There are a lot of people who just don’t like to watch James Harden play basketball.

They get that it is effective, you can’t deny the numbers: In his last 12 games, Harden has averaged 40.1 points with a crazy-good 64 true shooting percentage, plus 9 assists and 6.6 rebounds per contest. He’s dragged the Rockets to an 11-1 record in those games, the team up into the playoffs, and himself into the MVP conversation.

But it’s not graceful, not always fluid. Watching Harden is not like watching Stephen Curry drain 28-foot threes or Giannis Antetokounmpo attack the rim. It’s a lot of free throws and isolation dribbling, a lot of flopping and selling calls. Harden is the master at drawing fouls — he swings his arms into the contact and throws his head back to accentuate the blow — but is strong enough to score through the hits. Harden is propelling his current run with threes, averaging 17.2 attempts a game in his last five (23 against the Warriors), hitting 43 percent of them. He pushes the envelope and gets the job done, but it’s not the beautiful game.

So the critics come out, and it’s usually with the complaint, “why does he get all these foul calls?” Harden responded after he dropped 44 on the Warriors including a three in OT to get the win.

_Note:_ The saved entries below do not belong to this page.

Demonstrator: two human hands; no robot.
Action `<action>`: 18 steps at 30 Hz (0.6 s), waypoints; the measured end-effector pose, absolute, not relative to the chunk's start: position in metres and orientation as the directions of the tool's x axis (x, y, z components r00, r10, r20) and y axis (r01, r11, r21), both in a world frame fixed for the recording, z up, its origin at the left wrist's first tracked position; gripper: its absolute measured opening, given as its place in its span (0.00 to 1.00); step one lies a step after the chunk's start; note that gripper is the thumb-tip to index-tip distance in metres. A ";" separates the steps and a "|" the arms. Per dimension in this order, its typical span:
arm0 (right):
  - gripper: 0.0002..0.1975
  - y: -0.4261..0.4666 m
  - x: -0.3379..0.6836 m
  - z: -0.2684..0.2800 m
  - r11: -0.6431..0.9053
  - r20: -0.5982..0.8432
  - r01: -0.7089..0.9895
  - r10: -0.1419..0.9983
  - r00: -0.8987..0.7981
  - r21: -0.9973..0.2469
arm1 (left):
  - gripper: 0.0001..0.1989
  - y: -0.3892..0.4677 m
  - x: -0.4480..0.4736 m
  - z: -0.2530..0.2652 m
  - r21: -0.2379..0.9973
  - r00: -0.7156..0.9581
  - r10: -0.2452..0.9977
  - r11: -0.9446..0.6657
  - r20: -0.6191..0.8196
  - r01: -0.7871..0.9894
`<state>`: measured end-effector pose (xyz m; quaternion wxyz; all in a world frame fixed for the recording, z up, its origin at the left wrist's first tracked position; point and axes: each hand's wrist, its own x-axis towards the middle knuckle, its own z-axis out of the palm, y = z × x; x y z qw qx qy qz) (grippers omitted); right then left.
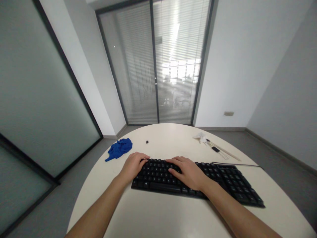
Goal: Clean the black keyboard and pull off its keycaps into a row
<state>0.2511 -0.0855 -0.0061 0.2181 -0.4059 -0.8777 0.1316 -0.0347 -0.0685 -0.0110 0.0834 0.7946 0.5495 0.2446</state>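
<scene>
A black keyboard point(158, 188) lies at a slant across the white round table. My left hand point(133, 166) is at its far left corner, thumb on the top edge and fingers curled round the end, gripping it. Over the middle keys rests my right hand point(187, 172), palm down, with the thumb spread from the outstretched fingers; nothing shows in it. Its fingertips reach the keyboard's far edge. Beyond the keyboard sits a small black square piece point(147, 141) that looks like a keycap.
A crumpled blue cloth point(120, 148) lies at the table's left. To the right are a wire tool with a black grip point(215, 149), a thin pale stick point(226, 151) and a crumpled white piece point(201, 137). The keyboard's cable point(237, 164) runs off right along the table point(153, 218).
</scene>
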 end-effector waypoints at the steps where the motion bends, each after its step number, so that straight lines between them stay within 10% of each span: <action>1: 0.20 -0.085 0.251 -0.006 0.636 0.276 0.654 0.770 -0.575 -0.410 | 0.11 -0.070 -0.033 -0.008 0.357 0.306 0.903 -0.405 0.302 0.842; 18: 0.20 -0.085 0.250 -0.007 0.634 0.279 0.659 0.772 -0.572 -0.404 | 0.18 -0.085 -0.019 0.015 0.136 0.373 0.911 -0.397 0.174 0.908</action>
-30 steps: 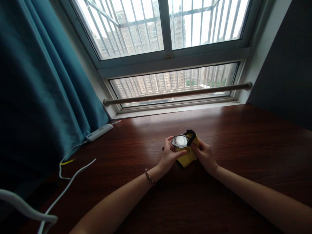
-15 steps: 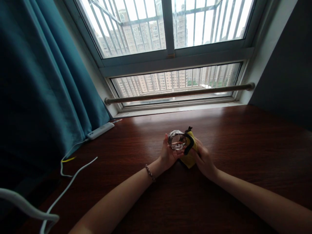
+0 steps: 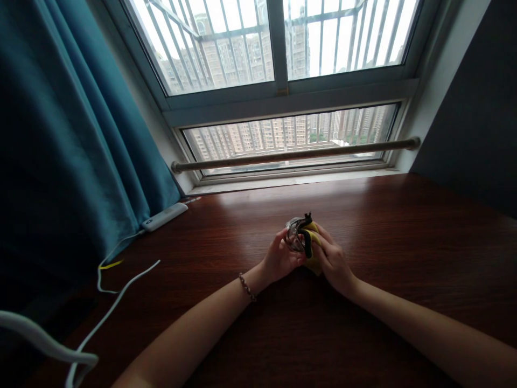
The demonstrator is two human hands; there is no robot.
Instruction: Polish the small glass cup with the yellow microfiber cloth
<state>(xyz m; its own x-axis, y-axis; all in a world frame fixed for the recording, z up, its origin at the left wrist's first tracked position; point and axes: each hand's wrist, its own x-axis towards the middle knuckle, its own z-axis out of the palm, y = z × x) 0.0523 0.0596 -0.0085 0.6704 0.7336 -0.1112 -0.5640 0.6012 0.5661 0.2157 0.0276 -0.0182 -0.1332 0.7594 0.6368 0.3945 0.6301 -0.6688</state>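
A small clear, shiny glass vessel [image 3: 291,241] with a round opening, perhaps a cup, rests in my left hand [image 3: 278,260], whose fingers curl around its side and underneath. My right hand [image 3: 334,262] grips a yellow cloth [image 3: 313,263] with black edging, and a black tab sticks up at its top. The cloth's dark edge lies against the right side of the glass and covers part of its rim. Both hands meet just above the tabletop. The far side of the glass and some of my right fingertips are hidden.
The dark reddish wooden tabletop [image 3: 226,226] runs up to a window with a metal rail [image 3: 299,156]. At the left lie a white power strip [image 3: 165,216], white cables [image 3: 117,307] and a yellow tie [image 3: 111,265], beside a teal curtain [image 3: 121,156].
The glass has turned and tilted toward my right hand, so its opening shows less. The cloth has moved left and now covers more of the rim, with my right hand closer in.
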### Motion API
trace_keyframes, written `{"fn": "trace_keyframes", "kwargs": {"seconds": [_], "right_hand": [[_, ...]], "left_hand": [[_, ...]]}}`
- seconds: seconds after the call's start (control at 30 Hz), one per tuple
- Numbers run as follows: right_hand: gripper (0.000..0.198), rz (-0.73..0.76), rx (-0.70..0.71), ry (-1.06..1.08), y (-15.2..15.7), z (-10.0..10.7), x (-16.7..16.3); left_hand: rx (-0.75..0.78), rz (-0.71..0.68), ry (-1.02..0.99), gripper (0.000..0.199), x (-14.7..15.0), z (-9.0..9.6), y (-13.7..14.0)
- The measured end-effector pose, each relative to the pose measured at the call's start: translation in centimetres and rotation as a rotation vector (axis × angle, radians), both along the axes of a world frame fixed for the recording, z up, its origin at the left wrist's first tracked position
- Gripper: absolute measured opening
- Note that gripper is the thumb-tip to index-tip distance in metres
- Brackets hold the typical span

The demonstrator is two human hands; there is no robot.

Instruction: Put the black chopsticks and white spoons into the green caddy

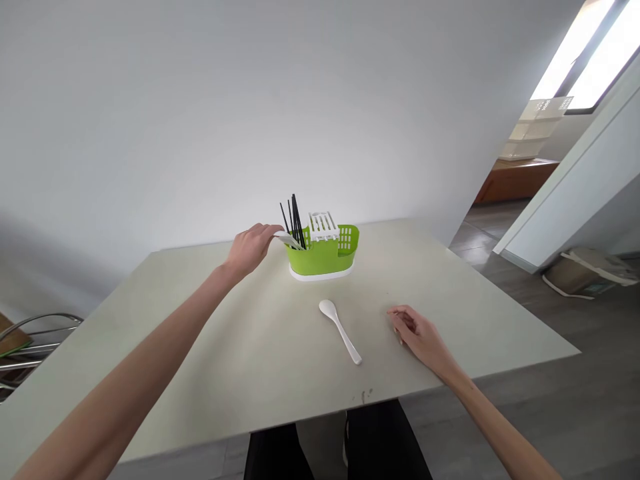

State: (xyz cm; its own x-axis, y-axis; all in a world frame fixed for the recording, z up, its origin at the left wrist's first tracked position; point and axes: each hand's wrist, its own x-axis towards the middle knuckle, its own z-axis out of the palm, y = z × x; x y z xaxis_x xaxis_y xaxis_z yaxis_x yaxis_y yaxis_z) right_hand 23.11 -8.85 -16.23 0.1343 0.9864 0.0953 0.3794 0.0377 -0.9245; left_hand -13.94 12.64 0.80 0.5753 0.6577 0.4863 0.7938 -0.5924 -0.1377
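A green cutlery caddy (pixel 323 260) with a white base stands near the wall. Several black chopsticks (pixel 299 223) lean upright in its left compartment. My left hand (pixel 253 248) is closed on the end of a flat white utensil (pixel 291 240), whose other end dips over the caddy's left rim. What kind of utensil it is, I cannot tell. In front of the caddy a white spoon (pixel 340 329) lies on the table, bowl end farther from me. My right hand (pixel 416 331) rests on the tabletop to the right of the spoon, fingers loosely curled and apart, holding nothing.
The pale table (pixel 225 387) meets a white wall (pixel 280 107) at its back. A metal rack (pixel 35 350) stands beyond the left edge. On the floor at right sits a bin-like container (pixel 585 273); farther back are a wooden surface and stacked translucent racks (pixel 535 130).
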Motion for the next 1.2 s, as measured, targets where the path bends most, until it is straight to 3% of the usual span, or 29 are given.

Harden is great — and drawing fouls is a skill. It’s one Antetokounmpo and Kevin Durant and LeBron James and others have as well, Harden is simply the best at it and uses it the most. He forces the contact and makes sure he’s fouled — that’s part of the game.

Harden has grown frustrated in the postseason when the referees let guys play a little more — last season Harden’s free throw rate plummeted (by percentage) and he got to the line more than three fewer times a game. That’s the part of the game Harden must adapt to.

Harden’s game, however, is much more than fouls. It’s the best step back going (even if he travels on it now and again), his hesitation moves are sublime, and he just has an “old man at the Y” quality to his game that is old-school. It’s to be appreciated and admired.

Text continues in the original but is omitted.